- Problem description
Look in the listing below for the line that has "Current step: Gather", then return it and each following line up to and including the one with "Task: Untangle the", exactly and without pictures.

- Records for processing
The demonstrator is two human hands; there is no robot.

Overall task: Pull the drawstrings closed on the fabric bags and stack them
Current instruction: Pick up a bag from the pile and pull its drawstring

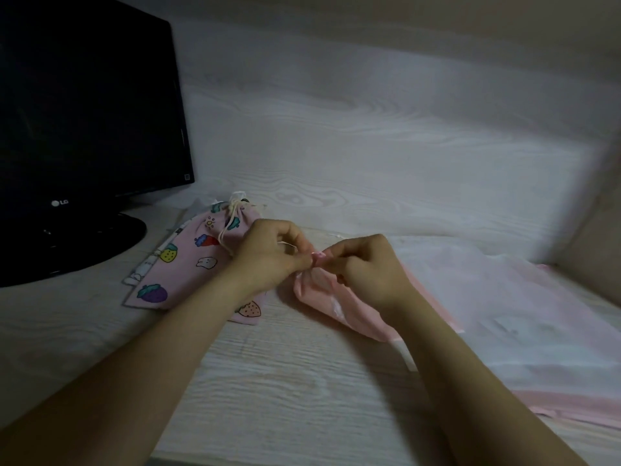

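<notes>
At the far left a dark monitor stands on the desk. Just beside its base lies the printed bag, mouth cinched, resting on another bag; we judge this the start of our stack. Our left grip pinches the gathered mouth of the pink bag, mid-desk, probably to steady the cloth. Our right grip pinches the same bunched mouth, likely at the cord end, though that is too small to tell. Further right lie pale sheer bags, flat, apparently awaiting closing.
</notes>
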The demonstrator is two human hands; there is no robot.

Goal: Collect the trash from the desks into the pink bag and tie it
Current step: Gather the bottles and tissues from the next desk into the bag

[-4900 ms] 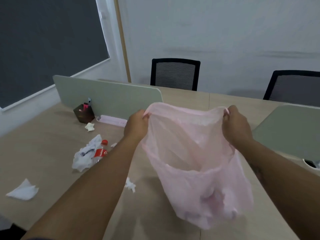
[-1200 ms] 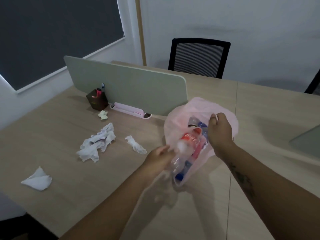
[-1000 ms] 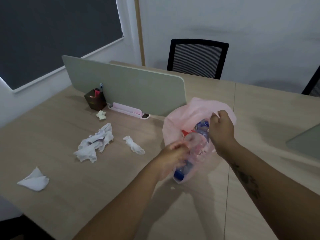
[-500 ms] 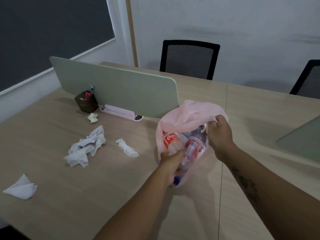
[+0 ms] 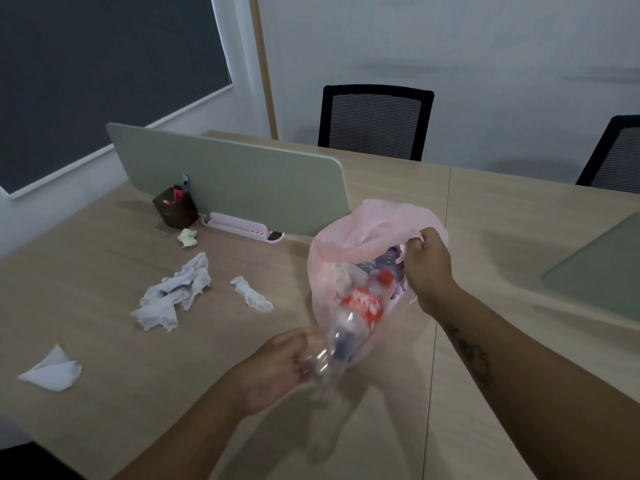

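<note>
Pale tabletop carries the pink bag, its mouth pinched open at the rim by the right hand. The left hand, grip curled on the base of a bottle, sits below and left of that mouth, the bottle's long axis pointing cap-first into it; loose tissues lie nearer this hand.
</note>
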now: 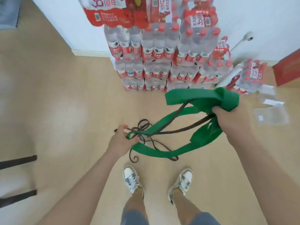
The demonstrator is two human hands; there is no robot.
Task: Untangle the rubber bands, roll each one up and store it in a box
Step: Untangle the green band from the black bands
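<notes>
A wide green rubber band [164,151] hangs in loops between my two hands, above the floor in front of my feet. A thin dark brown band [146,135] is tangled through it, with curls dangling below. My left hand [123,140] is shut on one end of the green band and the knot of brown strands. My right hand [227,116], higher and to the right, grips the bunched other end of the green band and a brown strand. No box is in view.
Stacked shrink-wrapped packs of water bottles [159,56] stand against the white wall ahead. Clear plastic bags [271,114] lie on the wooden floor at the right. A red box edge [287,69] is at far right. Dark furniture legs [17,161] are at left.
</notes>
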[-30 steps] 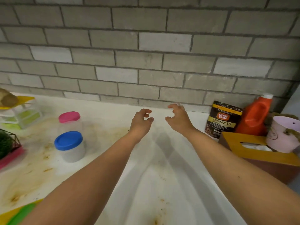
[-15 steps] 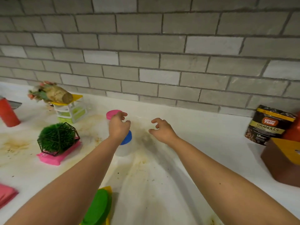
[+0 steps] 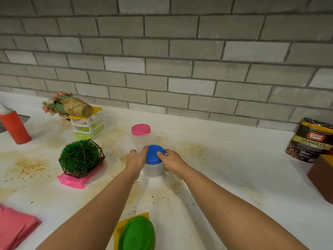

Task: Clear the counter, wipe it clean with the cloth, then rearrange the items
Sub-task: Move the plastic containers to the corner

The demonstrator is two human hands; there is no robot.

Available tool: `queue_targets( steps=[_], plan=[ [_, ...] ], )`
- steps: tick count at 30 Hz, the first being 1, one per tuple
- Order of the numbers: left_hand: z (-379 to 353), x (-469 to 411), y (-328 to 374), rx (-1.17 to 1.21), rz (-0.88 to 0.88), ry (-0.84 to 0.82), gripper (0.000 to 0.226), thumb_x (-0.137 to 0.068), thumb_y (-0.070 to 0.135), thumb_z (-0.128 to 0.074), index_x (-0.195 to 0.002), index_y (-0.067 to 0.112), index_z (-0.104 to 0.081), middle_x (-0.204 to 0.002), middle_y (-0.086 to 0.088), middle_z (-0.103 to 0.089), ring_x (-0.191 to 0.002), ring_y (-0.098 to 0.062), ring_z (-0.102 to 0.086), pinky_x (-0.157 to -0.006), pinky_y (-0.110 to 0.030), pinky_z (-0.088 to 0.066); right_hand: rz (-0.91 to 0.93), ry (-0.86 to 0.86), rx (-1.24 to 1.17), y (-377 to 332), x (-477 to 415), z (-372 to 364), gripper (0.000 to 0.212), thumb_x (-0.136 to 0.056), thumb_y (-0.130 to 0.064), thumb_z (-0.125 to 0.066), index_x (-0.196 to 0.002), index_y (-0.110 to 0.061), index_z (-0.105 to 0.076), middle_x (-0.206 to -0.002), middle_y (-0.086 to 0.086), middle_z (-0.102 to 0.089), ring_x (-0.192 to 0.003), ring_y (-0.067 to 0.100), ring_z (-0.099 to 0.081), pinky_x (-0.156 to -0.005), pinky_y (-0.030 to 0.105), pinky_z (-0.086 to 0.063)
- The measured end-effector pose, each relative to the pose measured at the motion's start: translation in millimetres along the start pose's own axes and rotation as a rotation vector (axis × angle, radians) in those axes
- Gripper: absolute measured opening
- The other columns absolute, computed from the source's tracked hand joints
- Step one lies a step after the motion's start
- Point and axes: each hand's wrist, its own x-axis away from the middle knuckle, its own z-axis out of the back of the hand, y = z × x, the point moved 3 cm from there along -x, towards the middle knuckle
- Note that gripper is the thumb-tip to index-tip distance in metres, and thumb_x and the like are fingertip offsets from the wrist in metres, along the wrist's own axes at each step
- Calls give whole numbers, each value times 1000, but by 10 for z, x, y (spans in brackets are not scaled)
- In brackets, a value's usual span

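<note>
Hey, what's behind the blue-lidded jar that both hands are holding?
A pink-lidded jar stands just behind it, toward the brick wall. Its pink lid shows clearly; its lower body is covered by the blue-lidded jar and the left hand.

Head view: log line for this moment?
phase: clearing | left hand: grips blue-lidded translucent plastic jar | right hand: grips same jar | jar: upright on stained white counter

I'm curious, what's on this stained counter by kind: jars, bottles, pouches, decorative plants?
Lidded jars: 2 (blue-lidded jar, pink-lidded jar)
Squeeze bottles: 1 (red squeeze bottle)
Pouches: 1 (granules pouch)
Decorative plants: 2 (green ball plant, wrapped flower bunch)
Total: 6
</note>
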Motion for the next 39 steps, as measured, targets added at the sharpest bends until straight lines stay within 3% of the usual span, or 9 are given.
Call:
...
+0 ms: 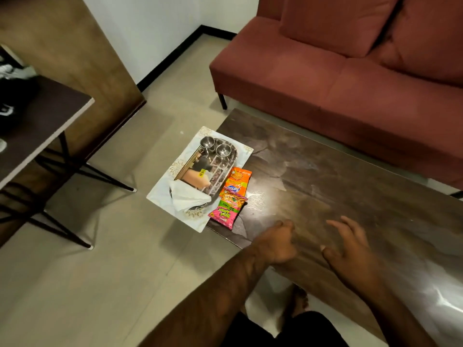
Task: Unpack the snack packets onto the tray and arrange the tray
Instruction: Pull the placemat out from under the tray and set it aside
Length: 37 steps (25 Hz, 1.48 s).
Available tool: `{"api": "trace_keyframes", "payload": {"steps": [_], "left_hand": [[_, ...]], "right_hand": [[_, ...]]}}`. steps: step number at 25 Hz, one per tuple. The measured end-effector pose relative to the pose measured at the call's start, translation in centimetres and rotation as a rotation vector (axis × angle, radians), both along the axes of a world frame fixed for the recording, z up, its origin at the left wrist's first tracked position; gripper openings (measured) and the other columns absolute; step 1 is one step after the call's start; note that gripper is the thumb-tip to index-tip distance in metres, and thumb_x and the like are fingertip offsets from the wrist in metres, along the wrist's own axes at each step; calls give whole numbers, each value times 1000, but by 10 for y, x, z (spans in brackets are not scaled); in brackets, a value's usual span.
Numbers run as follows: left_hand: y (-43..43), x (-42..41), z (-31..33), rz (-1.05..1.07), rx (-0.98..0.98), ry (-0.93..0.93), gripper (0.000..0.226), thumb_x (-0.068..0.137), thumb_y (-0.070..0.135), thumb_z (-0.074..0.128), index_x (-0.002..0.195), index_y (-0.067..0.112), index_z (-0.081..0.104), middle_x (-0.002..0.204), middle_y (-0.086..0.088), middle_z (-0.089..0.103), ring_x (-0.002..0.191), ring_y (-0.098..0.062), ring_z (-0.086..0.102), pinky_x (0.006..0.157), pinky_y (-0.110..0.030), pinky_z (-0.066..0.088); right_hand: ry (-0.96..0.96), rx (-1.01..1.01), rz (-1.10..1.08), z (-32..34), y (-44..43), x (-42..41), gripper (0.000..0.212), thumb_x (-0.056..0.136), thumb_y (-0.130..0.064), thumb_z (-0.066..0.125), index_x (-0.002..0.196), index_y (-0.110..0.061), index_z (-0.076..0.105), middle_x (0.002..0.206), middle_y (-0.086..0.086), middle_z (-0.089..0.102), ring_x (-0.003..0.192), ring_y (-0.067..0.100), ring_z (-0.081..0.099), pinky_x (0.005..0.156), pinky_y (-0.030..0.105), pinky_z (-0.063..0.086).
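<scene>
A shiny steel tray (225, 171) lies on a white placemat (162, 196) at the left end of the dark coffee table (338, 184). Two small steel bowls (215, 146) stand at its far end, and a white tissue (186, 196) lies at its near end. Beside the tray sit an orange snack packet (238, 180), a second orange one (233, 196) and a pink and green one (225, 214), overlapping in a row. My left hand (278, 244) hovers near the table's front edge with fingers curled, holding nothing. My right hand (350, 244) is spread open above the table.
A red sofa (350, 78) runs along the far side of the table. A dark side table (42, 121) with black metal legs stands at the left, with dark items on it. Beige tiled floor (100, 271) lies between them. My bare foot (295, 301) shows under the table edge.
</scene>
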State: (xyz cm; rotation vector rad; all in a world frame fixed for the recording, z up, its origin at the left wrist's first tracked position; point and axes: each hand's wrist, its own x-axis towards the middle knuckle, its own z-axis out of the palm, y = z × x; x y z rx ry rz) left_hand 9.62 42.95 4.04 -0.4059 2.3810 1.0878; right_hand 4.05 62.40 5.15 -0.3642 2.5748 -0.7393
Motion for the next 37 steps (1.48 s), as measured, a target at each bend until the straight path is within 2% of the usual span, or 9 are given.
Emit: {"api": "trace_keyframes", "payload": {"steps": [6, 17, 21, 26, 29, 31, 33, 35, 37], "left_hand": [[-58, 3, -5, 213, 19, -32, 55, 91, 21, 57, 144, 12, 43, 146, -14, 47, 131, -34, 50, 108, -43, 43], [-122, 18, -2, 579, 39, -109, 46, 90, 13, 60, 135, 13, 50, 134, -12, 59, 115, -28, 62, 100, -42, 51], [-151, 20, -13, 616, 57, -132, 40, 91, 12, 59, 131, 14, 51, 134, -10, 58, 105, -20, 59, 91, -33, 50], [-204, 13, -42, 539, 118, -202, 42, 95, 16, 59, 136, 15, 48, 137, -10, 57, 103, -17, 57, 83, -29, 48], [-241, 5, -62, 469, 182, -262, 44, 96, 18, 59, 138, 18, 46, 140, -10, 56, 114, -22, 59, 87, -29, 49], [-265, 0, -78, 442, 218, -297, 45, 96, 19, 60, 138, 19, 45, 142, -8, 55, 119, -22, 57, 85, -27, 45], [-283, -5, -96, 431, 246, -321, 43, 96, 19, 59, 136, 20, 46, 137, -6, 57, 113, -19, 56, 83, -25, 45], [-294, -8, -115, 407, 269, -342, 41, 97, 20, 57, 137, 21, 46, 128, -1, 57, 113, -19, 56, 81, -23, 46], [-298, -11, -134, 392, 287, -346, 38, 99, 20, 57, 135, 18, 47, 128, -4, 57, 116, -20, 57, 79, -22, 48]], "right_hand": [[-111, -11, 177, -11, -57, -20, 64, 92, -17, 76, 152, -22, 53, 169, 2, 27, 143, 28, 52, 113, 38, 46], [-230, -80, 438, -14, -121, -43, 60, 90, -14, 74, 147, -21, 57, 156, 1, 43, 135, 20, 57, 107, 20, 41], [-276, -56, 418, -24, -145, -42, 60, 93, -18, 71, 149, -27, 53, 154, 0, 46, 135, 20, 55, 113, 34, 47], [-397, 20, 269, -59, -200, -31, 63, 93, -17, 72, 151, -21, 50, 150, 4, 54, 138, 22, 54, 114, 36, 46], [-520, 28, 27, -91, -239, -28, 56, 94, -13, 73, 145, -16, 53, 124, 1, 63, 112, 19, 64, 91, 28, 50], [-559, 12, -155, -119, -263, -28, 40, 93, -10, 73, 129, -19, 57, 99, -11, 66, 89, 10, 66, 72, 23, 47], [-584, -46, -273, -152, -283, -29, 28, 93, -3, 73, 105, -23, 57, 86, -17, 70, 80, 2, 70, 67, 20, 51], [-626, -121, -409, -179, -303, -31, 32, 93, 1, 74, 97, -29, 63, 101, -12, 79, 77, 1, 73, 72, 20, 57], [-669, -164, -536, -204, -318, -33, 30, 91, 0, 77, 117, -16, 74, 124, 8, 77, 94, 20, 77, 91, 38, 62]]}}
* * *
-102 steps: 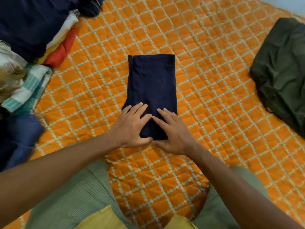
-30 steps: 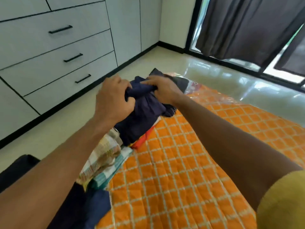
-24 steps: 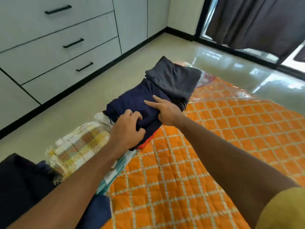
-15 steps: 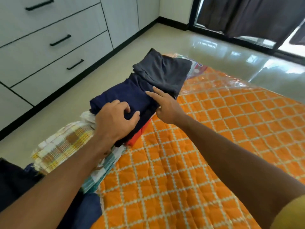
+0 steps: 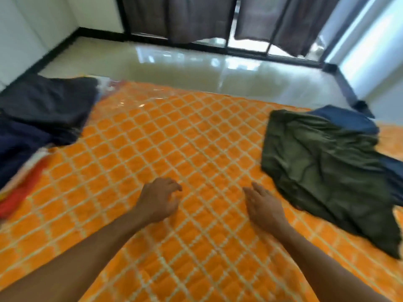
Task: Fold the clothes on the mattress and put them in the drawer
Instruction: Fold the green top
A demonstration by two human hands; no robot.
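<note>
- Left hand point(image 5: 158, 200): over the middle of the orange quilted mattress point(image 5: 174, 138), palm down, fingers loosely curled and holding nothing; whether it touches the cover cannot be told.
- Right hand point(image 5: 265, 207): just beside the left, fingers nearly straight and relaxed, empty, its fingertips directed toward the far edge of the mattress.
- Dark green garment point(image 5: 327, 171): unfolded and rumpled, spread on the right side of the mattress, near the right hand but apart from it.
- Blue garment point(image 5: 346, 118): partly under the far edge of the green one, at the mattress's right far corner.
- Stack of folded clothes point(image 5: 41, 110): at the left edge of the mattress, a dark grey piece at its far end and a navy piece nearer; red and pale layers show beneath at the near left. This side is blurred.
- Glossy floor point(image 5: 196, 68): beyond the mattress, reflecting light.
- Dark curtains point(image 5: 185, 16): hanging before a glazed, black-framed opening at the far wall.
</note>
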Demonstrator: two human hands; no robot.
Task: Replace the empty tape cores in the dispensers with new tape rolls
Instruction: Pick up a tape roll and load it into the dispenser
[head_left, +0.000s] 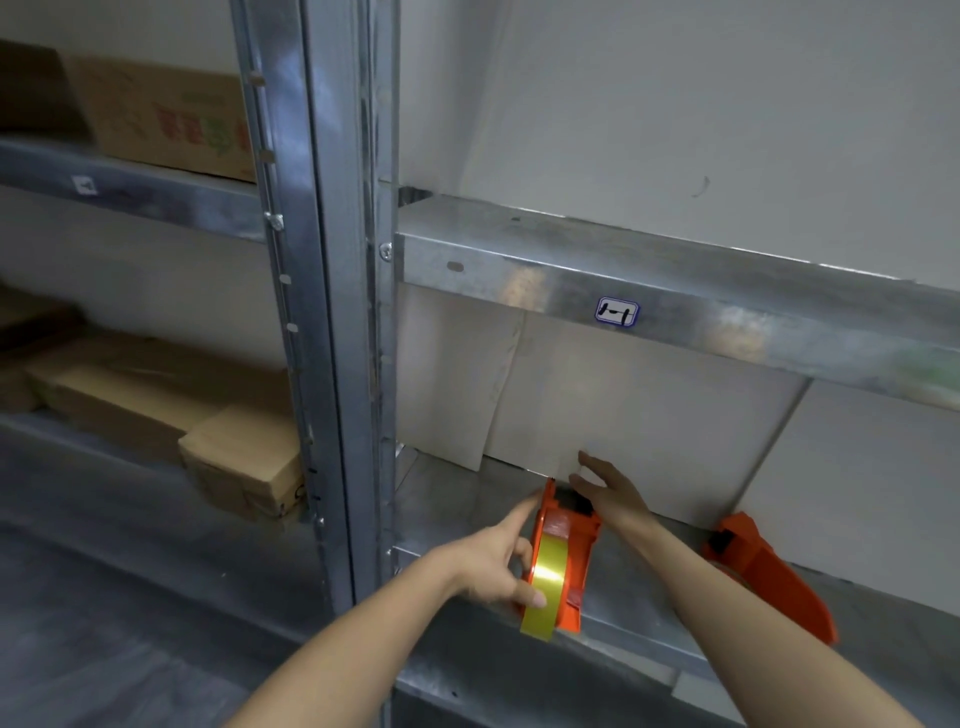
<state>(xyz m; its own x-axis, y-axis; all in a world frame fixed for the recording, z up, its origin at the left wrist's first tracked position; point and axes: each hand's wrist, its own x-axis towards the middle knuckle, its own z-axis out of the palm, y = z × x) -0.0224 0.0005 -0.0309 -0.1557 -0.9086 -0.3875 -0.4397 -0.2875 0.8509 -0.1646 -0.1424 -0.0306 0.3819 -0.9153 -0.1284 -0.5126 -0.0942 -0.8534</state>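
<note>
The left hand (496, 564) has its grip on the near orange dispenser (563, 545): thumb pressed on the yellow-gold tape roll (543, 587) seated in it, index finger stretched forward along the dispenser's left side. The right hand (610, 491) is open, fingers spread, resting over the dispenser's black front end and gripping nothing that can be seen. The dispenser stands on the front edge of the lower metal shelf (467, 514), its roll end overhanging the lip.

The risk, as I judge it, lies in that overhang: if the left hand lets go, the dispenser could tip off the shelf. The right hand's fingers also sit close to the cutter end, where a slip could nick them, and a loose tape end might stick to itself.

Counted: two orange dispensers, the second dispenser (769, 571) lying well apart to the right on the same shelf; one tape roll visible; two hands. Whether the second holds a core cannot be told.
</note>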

- Your response
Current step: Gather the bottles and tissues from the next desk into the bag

[-4900 ms] 
[-1200 ms] 
[-1000 ms] 
[-500 ms] 
[+0 ms] 

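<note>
Pale tabletop carries the pink bag, its mouth pinched open at the rim by the right hand. The left hand, grip curled on the base of a bottle, sits below and left of that mouth, the bottle's long axis pointing cap-first into it; loose tissues lie nearer this hand.
</note>
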now: 
The demonstrator is two human hands; there is no robot.
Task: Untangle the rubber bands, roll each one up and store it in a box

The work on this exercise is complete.